*Problem description*
Of the material below, the lines to be retyped are those from the line containing "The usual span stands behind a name" through the line containing "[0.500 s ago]", inclusive; reproduce them exactly.
━━━━━━━━━━
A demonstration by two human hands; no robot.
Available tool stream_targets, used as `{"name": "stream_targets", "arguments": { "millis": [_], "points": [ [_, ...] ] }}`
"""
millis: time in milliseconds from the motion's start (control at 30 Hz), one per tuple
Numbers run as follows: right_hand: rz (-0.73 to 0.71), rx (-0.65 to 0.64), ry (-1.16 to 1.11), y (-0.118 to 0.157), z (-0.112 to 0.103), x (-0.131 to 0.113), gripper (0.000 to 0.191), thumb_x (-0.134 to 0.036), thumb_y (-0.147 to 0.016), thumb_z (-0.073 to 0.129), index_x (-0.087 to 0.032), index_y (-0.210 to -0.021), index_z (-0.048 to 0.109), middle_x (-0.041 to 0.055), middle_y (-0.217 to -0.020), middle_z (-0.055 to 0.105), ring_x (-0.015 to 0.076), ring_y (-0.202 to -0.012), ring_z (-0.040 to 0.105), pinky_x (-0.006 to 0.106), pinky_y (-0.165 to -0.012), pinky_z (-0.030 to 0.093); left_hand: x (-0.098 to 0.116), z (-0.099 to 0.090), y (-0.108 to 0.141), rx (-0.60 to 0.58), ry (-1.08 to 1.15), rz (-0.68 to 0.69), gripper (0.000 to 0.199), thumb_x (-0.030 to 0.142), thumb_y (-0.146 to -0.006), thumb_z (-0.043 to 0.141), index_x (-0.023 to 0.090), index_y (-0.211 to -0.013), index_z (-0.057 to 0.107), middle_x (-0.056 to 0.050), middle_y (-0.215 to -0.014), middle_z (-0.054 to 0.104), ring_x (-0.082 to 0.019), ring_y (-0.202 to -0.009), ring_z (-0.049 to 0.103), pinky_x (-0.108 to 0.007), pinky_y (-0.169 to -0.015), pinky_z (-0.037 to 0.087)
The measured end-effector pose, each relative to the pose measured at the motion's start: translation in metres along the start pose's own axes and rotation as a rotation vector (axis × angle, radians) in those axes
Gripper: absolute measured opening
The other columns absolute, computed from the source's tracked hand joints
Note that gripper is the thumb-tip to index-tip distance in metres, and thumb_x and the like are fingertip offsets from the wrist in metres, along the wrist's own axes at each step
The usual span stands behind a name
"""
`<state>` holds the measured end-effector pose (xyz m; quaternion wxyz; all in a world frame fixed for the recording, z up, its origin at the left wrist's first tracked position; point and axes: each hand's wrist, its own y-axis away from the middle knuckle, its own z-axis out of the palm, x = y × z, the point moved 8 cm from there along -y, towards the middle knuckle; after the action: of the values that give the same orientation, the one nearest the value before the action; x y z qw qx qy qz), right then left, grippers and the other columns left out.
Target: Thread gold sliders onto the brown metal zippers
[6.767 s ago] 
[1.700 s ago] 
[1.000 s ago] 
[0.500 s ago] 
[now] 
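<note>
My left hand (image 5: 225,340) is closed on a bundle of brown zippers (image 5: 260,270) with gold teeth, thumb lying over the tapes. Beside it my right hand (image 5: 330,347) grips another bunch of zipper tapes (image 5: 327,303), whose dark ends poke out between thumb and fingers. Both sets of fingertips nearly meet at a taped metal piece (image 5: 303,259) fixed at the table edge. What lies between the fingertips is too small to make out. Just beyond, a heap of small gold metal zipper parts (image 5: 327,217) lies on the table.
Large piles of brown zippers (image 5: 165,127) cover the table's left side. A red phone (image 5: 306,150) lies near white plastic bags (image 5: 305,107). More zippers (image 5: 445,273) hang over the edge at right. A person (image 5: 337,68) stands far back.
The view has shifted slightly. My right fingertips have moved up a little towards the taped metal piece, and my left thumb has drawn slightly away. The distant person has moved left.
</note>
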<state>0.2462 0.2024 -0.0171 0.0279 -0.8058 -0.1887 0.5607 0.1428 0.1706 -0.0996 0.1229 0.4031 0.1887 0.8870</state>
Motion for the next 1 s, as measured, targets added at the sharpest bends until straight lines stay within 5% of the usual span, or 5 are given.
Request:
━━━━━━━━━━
*Exercise output*
The usual span stands behind a name
"""
`<state>` holds the measured end-effector pose (xyz m; quaternion wxyz; all in a world frame fixed for the recording, z up, its origin at the left wrist's first tracked position; point and axes: each hand's wrist, its own y-axis away from the middle knuckle, its own z-axis out of the palm, x = y × z, the point moved 8 cm from there along -y, towards the middle knuckle; after the action: of the values that give the same orientation, the one nearest the value before the action; x y z qw qx qy qz), right then left, grippers and the other columns left out.
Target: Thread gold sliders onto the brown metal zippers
[6.767 s ago] 
[1.700 s ago] 
[1.000 s ago] 
[0.500 s ago] 

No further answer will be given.